Wheeler David C, Raman Shyam, Jones Resa M, Schootman Mario, Nelson Erik J
Department of Biostatistics, Virginia Commonwealth University, United States.
Department of Epidemiology and Biostatistics, Indiana University-Bloomington, United States.
Spat Spatiotemporal Epidemiol. 2019 Aug;30:100286. doi: 10.1016/j.sste.2019.100286. Epub 2019 Jul 4.
Lead exposure adversely affects children's health. Exposure in the United States is highest among socioeconomically disadvantaged individuals who disproportionately live in substandard housing. We used Bayesian binomial regression models to estimate a neighborhood deprivation index and its association with elevated blood lead level (EBLL) risk using blood lead level testing data in Maryland census tracts. Our results show the probability of EBLL was spatially structured with high values in Baltimore city and low values in the District of Columbia suburbs and Baltimore suburbs. The association between the neighborhood deprivation index and EBLL risk was statistically significant after accounting for spatial dependence in probability of EBLL. The percent of houses built before 1940, African Americans, and renter occupied housing were the most important variables in the index. Bayesian models provide a flexible one-step approach to modeling risk associated with neighborhood deprivation while accounting for spatially structured and unstructured heterogeneity in risk.
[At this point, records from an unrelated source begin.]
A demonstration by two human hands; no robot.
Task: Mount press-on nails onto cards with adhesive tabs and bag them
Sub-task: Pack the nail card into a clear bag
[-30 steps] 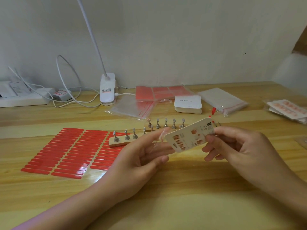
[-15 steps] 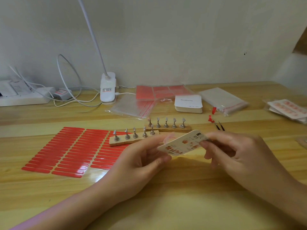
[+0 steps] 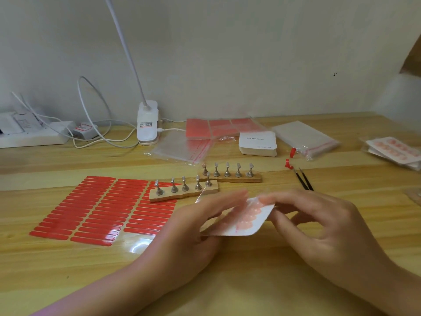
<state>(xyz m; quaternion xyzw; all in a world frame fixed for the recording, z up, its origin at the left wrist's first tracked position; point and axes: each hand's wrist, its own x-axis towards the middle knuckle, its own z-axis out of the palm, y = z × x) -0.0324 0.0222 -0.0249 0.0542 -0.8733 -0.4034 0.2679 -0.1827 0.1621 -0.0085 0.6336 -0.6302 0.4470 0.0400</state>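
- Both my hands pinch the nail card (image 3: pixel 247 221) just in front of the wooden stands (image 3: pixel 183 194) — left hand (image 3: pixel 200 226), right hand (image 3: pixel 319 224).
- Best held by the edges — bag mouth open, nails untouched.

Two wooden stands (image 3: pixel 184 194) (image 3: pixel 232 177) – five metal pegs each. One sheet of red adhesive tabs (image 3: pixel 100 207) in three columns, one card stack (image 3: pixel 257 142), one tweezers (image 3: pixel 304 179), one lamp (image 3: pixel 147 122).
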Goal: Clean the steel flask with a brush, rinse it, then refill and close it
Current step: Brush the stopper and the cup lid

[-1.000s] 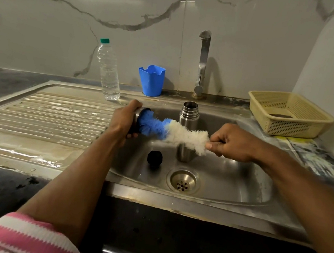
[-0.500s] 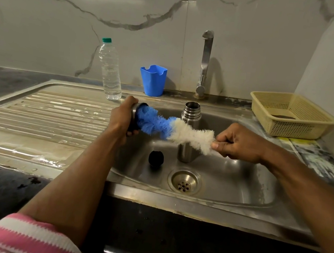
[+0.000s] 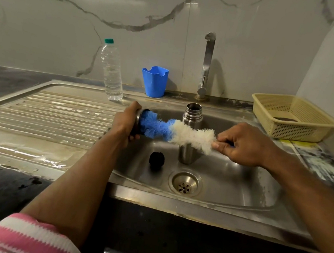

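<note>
Over the sink (image 3: 237,202), the left hand (image 3: 126,124) grips a steel cup lid (image 3: 137,123), its mouth turned rightward with the blue end of the brush (image 3: 179,133) pushed into it. Behind the brush's white bristles the steel flask (image 3: 192,117) stands upright and uncapped in the basin, a black stopper (image 3: 156,160) lying just to its left near the drain (image 3: 185,183). On the right, the right hand (image 3: 245,144) pinches the brush's handle end.
</note>
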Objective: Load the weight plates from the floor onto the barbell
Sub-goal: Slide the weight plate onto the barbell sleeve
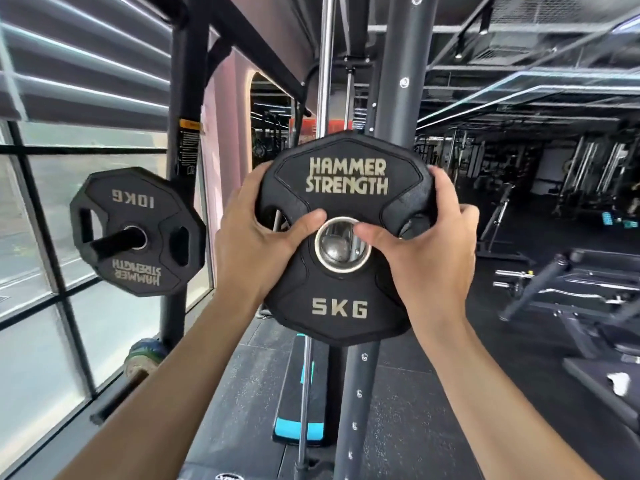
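Note:
A black 5 kg plate [341, 188] marked HAMMER STRENGTH stands upright in front of me at chest height. My left hand [252, 244] grips its left edge, thumb lying beside the steel-ringed centre hole. My right hand [429, 247] grips the right edge, thumb at the ring too. Through the hole I see the rounded metal end of the barbell sleeve [337, 252], lined up with the hole. Whether the plate sits on the sleeve I cannot tell.
A black 10 kg plate [136, 233] hangs on a storage peg of the rack post [185, 98] at left. A grey upright [398, 81] rises behind the plate. Windows run along the left. A bench [568, 292] and machines fill the right; a blue-edged step [298, 424] lies on the floor.

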Demonstrator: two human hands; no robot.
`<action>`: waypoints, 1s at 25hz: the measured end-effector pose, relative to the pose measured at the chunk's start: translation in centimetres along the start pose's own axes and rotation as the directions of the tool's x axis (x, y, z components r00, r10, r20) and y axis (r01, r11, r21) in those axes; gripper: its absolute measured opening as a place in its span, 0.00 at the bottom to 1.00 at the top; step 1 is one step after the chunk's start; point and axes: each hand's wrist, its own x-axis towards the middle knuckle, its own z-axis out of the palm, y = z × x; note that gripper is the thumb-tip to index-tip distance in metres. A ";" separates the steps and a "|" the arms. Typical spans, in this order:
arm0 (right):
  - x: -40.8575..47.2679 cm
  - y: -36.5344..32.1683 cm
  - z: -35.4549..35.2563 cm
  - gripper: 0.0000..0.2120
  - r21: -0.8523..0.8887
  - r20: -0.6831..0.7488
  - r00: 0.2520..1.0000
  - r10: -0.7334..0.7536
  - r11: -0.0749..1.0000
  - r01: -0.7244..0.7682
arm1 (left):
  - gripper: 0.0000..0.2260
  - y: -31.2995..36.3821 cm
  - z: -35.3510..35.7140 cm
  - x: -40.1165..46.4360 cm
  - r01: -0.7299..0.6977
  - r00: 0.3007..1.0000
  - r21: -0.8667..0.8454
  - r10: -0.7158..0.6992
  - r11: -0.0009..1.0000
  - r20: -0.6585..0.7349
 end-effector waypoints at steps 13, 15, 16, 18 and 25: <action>3.9 5.6 5.9 0.45 0.026 0.174 0.982 -0.075 0.997 0.072 | 0.38 -6.0 3.9 3.4 0.001 0.994 0.076 -0.009 0.997 0.109; 4.8 6.1 7.3 0.48 -0.091 0.166 0.978 -0.123 0.986 0.140 | 0.43 -6.8 4.9 5.2 -0.105 0.978 0.225 0.060 0.969 0.200; 5.4 6.3 7.9 0.50 -0.136 0.169 0.974 -0.152 0.975 0.176 | 0.48 -7.1 5.4 6.2 -0.160 0.960 0.301 0.078 0.940 0.269; 6.6 6.6 8.7 0.55 -0.220 0.211 0.957 -0.201 0.944 0.246 | 0.59 -7.7 6.3 7.8 -0.252 0.915 0.400 0.082 0.881 0.396; 11.5 9.2 12.2 0.67 -0.414 0.377 0.911 -0.170 0.849 0.329 | 0.62 -11.8 10.4 11.6 -0.260 0.915 0.494 0.048 0.830 0.401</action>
铅暴露会对儿童健康产生不利影响。在美国,社会经济地位不利的人群中铅暴露情况最为严重,这些人不成比例地居住在不符合标准的住房中。我们使用贝叶斯二项回归模型,利用马里兰州人口普查区的血铅水平检测数据,估算邻里贫困指数及其与血铅水平升高(EBLL)风险的关联。我们的结果显示,EBLL的概率在空间上呈现出结构性,巴尔的摩市的值较高,而哥伦比亚特区郊区和巴尔的摩郊区的值较低。在考虑了EBLL概率的空间依赖性之后,邻里贫困指数与EBLL风险之间的关联具有统计学意义。1940年以前建造的房屋比例、非裔美国人以及出租房屋是该指数中最重要的变量。贝叶斯模型提供了一种灵活的一步法,用于在考虑风险中空间结构化和非结构化异质性的同时,对与邻里贫困相关的风险进行建模。